What else should we simple folk do to make ends meet besides not sell our Cadillacs, Ben? Cut back on caviar twice a month? Great idea. Stay at a friend’s house in the Hamptons instead of booking a hotel room in Stockholm over the summer? I'll consider that. Rough it alongside the other Cadillac owners and stage a tailgating party on Cape Cod every Saturday night, instead of eating at Spago? Stick it to the man, Middle America! Charter a private plane to Disneyworld and thumb your nose at the Northwest-Delta merger! Be a rebel! Wear sneakers and shorts with your suit and see how long you can keep your $9/hour data entry job!

What the fuck is this man’s problem? I really can’t believe how anyone buys his “just folks” posturing, but they do – they must want to, at least when he’s yawping about creationism (excuse me, intelligent divine), but when he deliberately dispenses bad advice, it’s time to cut his publicity umbilicus. The Unabomber was allowed to shoot his wad in a major newspaper once, in order to aid his capture, but Ben Stein is given a free outlet to repeatedly make unsubstantiated claims that, along with his bad advice, stretch that worse-than-Hillary whiney drone around the globe and up my spine, and then he's allowed to run free. Hillary has handlers. Doesn't he?

If Ben Stein wants to find a real conspiracy, here's a true Darwinian horror story staring him right in the face: predatory lending practices and the subsequent sale of these risky loans, which allowed the lenders to skip away after making gobs of money by splitting the high risk loans and packaging them with the high-quality debt for sell-off. That’s how those who were selfish and dishonest enough to grant these loans to the gullible will never have to face the consequences of foreclosures en masse.

The truth is, Middle America, we have lived an inflated life for a very long time, and now this is the new normal. But it’s also true that regulators have been asleep at the wheel while lenders offered crap loans and also made sure that artificially inflated housing values widened the balloon. Yes, regulators were asleep at the wheel and crooks bilked vulnerable people who were a bad financial risk, who to their credit believed in the value of home ownership, and who in order to make what they thought was a responsible investment in a home, signed papers that they didn't understand at all. (Sadly enough, this particular demographic is also prone to buying Cadillas that they really can't afford in the mistaken idea that they also represent an investment.)

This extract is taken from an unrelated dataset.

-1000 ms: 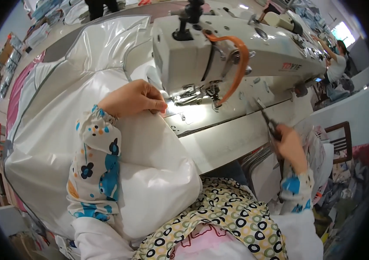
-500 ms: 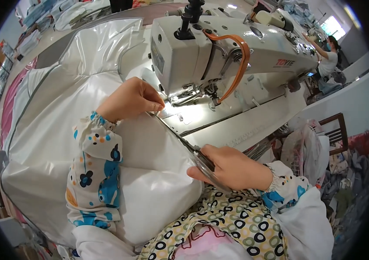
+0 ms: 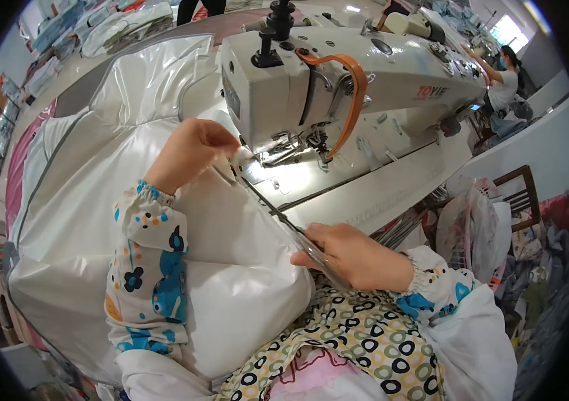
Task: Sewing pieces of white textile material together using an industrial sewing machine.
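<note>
A large sheet of shiny white coated fabric spreads over the left side, its far-left border edged in dark grey trim. My left hand is closed in a pinch at the fabric's edge, just left of the needle area of a white sewing machine. From there a narrow dark-grey strip runs along the edge toward me. My right hand is wrapped round the strip's near end, thumb on top; a glossy grey tail shows below it. The fingertips of the left hand are partly hidden.
An orange curved guard stands at the machine's front. To the right are a bag of clear plastic, a dark wooden chair and heaped cloth. Another person sits at the far right. Garment piles lie at the far left.
My left hand has shifted slightly left, its pinch now a bit off the machine bed. The strip looks straighter between my hands. The view has shifted a little.
</note>
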Action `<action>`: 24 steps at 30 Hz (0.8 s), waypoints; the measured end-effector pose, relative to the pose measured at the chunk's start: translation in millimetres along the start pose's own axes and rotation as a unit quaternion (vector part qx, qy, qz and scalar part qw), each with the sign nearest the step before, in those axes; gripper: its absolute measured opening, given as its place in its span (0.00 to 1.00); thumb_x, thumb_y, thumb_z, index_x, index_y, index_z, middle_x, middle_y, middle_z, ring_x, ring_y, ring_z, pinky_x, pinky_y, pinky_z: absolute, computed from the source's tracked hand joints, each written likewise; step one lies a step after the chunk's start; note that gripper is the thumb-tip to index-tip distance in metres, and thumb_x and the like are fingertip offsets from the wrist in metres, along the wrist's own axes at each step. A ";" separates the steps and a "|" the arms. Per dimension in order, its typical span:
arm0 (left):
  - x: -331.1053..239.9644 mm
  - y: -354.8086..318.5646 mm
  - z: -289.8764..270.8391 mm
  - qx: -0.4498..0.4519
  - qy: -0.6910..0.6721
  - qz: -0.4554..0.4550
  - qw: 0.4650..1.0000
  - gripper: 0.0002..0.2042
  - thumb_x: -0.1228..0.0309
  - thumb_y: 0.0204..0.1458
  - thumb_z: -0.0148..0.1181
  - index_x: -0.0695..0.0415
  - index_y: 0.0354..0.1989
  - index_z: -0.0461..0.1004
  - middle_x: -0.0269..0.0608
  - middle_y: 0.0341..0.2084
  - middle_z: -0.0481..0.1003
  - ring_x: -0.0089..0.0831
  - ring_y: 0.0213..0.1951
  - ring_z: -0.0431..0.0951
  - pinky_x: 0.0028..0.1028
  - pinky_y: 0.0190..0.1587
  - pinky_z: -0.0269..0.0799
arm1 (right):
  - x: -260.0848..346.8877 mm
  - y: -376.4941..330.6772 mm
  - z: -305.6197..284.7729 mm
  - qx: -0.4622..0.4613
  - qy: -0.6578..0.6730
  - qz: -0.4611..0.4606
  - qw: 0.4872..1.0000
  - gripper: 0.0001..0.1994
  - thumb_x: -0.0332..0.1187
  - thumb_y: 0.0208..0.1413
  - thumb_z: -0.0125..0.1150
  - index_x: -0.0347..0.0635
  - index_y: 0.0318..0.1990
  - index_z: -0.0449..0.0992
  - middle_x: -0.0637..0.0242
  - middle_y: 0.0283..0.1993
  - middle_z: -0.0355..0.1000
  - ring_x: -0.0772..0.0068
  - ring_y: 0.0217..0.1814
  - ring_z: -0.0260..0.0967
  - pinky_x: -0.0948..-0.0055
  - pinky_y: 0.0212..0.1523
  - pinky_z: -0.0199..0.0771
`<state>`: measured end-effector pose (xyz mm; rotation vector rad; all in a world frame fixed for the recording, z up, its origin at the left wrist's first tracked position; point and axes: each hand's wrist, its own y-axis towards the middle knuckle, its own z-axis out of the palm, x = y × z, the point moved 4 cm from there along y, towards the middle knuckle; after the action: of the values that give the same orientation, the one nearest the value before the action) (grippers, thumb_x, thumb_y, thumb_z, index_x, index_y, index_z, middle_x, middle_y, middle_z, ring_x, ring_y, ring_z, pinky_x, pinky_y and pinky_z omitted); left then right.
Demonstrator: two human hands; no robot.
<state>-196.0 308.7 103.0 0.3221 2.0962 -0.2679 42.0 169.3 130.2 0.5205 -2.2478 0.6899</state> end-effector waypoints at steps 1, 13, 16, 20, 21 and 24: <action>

In fact, the blame for this is shared (and at some point we have to take a good look at ourselves, too, Middle America, for not understanding more about how money works), and responsibility in a free market is decentralized. Funny how Ben Stein doesn’t talk about that, when heretofore (before he became Mr. Creationism) he had dispensed sound advice about proper handling of credit cards and saving for retirement.

Maybe that's because it would simultaneously sound too much like natural selection and like the “invisible hand of the market” of Adam Smith that he admires so much. That's another inconvenient truth. And shit, man, I wouldn’t be surprised if Mr. Benjamin “America First” Stein has a lot of stocks in Canada, as many smart investors do right now.

We simple folk call this being a “snake in the grass,” Ben Stein.